A mi vuelta, encontré que esto era parte de un fenómeno que se está haciendo popular: gente que hace un esfuerzo consciente de salir, aunque sea por poco tiempo, de las noticias sobre Donald Trump que parecen absorber absolutamente todo lo demás.

Tanto es así que un periodista de The New York Times lo intentó y fue una de las notas más comentadas de los últimos días. No le resultó fácil. Trump es totalmente onmipresente, no sólo en lo político, sino también en lo que tradicionalmente era escapismo. "El éter a través del cual fluyen las otras noticias", lo llamaron.
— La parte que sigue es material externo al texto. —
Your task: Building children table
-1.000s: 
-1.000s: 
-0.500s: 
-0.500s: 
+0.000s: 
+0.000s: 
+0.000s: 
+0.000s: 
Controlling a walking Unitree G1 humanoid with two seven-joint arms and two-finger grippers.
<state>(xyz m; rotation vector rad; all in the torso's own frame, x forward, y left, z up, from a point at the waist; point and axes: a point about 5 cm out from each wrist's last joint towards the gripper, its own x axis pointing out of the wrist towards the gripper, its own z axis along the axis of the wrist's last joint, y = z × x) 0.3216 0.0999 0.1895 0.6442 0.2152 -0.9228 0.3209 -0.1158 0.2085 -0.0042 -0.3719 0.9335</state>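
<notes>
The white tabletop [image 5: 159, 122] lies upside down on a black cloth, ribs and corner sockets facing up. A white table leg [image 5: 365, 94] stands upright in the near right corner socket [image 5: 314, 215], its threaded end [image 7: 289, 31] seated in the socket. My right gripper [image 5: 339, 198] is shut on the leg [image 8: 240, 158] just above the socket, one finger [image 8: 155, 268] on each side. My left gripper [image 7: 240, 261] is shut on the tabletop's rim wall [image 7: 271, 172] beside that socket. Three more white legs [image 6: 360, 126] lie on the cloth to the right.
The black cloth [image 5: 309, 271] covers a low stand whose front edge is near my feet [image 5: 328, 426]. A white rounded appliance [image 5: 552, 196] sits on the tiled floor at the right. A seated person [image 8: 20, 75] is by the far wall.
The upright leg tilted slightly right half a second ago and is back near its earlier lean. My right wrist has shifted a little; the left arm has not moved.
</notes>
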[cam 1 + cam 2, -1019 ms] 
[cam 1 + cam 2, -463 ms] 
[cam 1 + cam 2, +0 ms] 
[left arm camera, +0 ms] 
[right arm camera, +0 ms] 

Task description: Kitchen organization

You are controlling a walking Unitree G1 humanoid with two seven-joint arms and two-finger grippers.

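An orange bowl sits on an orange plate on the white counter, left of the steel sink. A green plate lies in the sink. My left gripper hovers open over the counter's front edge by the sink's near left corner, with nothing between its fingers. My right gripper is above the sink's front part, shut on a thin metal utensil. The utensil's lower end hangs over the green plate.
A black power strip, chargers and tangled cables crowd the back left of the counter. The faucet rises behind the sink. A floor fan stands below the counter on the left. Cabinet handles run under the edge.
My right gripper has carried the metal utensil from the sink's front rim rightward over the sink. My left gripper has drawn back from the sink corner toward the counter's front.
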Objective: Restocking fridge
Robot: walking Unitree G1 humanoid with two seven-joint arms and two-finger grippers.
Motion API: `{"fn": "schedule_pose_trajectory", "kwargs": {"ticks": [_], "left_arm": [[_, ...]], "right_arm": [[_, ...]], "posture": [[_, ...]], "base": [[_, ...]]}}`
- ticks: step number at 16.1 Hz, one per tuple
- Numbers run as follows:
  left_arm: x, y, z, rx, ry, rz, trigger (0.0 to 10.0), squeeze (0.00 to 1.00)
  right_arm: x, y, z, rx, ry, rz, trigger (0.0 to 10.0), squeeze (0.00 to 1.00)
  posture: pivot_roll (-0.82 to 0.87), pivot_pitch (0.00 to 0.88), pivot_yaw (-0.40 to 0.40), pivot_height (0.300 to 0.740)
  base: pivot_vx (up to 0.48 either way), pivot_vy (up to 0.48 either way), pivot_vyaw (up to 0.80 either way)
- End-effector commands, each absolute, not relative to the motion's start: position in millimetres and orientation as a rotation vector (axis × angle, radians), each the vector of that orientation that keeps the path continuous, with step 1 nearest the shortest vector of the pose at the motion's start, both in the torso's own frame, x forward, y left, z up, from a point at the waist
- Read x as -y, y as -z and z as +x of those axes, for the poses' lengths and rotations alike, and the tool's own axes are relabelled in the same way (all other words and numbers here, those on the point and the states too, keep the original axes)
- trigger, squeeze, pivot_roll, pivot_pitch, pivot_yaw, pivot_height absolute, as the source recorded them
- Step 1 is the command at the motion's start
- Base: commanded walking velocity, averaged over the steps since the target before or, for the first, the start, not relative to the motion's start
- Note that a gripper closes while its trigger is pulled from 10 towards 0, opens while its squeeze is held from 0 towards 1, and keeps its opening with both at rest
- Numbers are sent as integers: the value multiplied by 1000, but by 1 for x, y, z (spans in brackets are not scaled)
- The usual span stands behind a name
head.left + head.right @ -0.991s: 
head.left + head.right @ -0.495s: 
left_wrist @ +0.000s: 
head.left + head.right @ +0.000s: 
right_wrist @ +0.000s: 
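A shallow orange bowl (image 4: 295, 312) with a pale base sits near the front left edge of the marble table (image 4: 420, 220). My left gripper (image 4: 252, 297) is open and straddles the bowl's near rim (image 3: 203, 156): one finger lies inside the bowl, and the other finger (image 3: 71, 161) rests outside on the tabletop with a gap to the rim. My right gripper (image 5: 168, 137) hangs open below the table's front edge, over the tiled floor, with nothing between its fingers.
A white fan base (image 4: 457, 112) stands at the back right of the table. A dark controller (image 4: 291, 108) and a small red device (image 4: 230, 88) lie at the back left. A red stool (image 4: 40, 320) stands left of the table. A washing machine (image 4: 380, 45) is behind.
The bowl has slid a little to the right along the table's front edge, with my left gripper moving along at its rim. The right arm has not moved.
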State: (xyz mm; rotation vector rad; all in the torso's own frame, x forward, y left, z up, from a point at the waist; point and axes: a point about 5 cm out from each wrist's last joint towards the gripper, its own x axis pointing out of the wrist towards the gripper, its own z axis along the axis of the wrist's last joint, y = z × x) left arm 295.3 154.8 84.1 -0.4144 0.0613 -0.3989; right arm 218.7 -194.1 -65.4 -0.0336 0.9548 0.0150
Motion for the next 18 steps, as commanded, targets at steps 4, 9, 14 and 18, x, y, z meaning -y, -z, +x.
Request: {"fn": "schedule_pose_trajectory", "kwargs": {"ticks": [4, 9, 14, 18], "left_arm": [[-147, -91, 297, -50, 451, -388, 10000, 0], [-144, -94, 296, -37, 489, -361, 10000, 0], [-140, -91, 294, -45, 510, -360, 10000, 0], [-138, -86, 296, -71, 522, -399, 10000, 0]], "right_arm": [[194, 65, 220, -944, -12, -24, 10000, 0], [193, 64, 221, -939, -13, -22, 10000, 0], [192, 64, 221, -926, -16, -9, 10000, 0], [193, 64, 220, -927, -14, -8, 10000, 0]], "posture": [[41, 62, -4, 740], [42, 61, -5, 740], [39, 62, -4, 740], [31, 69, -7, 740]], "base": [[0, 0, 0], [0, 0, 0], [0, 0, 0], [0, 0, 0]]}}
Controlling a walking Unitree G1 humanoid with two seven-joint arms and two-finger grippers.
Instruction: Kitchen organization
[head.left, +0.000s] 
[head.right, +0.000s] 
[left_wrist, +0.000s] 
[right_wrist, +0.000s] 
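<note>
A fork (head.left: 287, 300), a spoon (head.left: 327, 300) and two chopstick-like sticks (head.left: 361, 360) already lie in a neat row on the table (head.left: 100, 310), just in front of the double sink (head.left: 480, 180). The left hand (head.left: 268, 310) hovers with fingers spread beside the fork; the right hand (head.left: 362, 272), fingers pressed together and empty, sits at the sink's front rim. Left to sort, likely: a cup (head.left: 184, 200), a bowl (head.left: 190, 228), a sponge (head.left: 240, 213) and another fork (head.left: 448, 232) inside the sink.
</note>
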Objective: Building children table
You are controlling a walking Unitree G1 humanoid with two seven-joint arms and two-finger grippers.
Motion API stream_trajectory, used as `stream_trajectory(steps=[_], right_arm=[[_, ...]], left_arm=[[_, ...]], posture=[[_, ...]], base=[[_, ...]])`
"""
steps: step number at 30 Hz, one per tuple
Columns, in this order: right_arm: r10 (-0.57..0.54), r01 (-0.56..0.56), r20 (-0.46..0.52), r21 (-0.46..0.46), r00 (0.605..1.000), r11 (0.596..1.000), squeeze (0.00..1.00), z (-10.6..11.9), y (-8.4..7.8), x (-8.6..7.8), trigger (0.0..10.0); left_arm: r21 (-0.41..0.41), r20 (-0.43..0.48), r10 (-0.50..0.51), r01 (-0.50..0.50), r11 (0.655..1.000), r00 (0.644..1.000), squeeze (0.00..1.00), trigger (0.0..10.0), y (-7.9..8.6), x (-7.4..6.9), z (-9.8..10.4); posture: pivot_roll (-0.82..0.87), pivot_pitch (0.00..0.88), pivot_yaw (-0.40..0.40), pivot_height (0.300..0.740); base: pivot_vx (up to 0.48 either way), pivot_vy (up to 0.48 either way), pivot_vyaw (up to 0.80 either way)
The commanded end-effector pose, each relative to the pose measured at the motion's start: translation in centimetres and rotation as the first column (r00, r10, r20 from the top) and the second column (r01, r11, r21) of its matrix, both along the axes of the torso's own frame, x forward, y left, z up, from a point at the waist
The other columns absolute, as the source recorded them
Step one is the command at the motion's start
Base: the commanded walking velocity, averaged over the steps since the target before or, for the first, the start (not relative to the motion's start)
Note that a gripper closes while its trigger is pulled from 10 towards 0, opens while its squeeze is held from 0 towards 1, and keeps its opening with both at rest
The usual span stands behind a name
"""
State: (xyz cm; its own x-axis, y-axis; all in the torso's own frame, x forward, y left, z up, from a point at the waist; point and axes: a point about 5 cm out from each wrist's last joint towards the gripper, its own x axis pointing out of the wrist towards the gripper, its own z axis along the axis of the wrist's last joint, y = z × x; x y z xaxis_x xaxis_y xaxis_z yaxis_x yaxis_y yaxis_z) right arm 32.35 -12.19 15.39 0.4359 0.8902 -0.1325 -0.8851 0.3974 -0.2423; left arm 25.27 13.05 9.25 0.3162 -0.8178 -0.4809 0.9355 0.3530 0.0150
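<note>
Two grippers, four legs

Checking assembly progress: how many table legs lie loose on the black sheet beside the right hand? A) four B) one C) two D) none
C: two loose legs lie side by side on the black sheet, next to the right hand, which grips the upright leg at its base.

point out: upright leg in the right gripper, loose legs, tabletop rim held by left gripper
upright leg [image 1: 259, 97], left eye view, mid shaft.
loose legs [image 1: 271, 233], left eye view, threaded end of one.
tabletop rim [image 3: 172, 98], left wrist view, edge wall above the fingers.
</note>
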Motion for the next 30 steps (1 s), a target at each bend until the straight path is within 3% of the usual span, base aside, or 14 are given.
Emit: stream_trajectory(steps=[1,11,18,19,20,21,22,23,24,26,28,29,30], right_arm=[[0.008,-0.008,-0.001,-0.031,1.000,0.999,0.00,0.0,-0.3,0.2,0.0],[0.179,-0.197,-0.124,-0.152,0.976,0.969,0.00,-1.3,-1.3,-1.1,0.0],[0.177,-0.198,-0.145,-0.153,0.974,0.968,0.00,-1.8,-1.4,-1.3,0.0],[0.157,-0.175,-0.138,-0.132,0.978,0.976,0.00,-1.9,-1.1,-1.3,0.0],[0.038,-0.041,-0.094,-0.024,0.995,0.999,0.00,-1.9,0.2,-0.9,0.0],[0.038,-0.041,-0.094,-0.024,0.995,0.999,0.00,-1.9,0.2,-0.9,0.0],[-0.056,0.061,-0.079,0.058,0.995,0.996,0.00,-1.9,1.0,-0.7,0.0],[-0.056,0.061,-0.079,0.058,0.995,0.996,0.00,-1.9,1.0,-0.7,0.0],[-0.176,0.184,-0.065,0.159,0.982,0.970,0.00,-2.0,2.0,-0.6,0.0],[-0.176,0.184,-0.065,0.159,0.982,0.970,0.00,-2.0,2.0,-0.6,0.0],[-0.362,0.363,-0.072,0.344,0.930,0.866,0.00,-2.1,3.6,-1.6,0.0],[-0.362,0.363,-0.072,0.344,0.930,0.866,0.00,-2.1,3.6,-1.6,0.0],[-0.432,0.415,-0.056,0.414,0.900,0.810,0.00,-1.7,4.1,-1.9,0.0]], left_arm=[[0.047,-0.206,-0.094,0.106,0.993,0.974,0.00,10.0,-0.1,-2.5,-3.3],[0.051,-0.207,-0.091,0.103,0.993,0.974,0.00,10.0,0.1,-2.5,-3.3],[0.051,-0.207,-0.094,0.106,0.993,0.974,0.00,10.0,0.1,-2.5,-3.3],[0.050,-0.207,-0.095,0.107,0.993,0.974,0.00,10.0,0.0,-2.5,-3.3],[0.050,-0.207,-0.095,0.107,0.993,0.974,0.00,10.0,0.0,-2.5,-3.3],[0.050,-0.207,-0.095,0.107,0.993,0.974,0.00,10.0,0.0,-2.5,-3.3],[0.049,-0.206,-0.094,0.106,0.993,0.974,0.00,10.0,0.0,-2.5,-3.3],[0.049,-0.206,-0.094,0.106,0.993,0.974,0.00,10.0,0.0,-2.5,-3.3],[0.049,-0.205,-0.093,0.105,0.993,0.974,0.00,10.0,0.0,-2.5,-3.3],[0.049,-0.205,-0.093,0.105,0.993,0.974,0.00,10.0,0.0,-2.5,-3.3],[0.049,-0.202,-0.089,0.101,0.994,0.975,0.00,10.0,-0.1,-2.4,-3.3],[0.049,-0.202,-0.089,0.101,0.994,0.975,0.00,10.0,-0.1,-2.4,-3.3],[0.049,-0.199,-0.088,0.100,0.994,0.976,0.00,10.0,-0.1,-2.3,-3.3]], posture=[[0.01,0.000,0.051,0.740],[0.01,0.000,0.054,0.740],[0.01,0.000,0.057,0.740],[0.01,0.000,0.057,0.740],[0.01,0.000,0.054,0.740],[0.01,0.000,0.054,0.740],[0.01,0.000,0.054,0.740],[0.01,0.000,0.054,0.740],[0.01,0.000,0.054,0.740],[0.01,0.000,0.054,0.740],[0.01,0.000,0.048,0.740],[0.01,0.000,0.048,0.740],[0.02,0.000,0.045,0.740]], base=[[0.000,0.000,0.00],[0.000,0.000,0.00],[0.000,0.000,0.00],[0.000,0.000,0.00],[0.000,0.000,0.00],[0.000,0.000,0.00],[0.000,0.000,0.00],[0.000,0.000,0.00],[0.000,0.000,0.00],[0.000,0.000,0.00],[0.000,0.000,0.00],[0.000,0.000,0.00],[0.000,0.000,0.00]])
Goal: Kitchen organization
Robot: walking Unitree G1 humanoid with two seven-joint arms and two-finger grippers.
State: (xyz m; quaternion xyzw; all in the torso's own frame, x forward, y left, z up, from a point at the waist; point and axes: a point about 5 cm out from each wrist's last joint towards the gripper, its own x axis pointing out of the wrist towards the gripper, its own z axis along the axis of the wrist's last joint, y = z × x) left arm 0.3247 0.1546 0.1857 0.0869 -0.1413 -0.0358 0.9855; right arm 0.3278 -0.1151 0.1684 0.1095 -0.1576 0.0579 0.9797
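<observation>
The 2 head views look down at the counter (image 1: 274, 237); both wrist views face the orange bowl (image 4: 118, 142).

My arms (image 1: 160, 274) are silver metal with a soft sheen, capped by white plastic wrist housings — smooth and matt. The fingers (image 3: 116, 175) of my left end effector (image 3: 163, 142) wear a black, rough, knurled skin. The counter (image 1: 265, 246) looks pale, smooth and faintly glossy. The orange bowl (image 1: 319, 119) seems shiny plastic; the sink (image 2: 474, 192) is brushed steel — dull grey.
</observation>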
Por ejemplo, en la New York Fashion Week, mucha de la moda más reflejadas por los medios tenía elementos de protesta, a veces sutiles como las inspiraciones en grupos de inmigrantes, a veces muy directas en inscripciones en camisetas. En las comedias de la televisión, como la adorable Big Bang Theory, en los créditos finales ahora se coloca un letrero contra las políticas del presidente. En las propaganda del Superbowl, realizadas especialmente y que son el segundo más caro de la televisión, había en varias un subtexto de denuncia. En los Grammy y los Globo de Oro, los artistas aprovecharon para manifestarse. En los Oscar, mañana, se apuesta que esto dará que hablar.

Encima, las noticias consumidas de manera digital conforman un sistema que se retroalimenta. Uno no sólo se vuelca por lo que más le interesa, sino también por lo que aparece como lo más leído, más visto y demás. Así que Trump, Trump, Trump y Trump.

MediaQuant, una firma que mide espacio en los medios que no es propaganda paga, encontró que Trump no sólo aparece ahora más que nadie, sino más que todas la otras mil celebridades juntas -y eso incluye a las Kardashian-. El matutino concluía preguntándose si puede ser saludable que esto se sostenga los próximos cuatro años a expensas de noticias y referencias de todo lo demás, y en los comentarios de lectores quedó en evidencia que la respuesta no es unívoca.

Algunos abogaban porque, como mis compañeros en el deporte blanco, cada persona tome las riendas de abrirse a otros temas. Otros decían que sacar la mirada aunque sea un instante de lo que hace Trump es una irresponsabilidad. Un punto medio posiblemente sea lo más lógico, pero para mis amigos, de cualquier manera, al "detox de Trump" se los arruiné yo. El domingo justo salió en este diario una larga nota que había hecho sobre Trump en la Florida y me lo comentaron. Igual, ya se volvían embebidos en los detalles de la historia uruguaya y de sus relaciones con la Argentina y Brasil; felices con la magia del mate con termo que se lleva bajo la axila, y convencidos de que no hay nada tan lindo como la pelota que pica despacio y la tierra naranja en las zapatillas. Detox o no detox, volverán encantados.